Action item
Using the data below, output a verbatim copy of the lines between the one holding "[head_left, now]" and the one holding "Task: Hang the", inclusive, without any pictures.

Given information START

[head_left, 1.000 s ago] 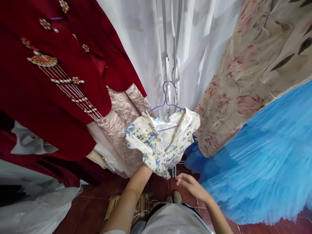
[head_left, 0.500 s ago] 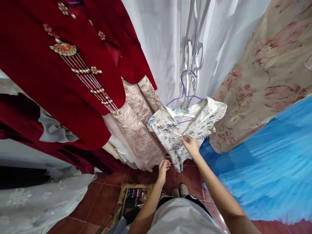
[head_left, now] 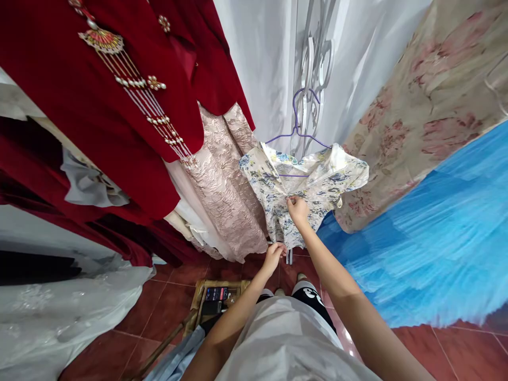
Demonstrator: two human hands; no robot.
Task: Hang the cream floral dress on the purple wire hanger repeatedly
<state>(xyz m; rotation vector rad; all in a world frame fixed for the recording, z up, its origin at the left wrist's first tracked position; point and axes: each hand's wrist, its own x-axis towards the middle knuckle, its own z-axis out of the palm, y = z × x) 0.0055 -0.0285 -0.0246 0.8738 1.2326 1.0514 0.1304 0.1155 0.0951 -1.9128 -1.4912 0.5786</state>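
Floral shirt (head_left: 319,191) lengthwise upright, collar (head_left: 338,157) uppermost; right grip (head_left: 298,209), pinch on its front; left grip (head_left: 274,256), unclear.

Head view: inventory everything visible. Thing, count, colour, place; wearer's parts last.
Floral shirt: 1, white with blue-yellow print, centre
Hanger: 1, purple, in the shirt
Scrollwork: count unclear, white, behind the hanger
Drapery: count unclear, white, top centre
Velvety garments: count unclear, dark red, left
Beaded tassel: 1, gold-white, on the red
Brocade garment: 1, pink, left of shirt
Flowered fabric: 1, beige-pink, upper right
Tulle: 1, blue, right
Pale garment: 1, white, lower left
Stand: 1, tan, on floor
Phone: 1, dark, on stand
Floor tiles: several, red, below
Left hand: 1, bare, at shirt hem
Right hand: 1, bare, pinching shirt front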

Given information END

Exercise result
[head_left, now] 
Demonstrator: two human hands; no robot.
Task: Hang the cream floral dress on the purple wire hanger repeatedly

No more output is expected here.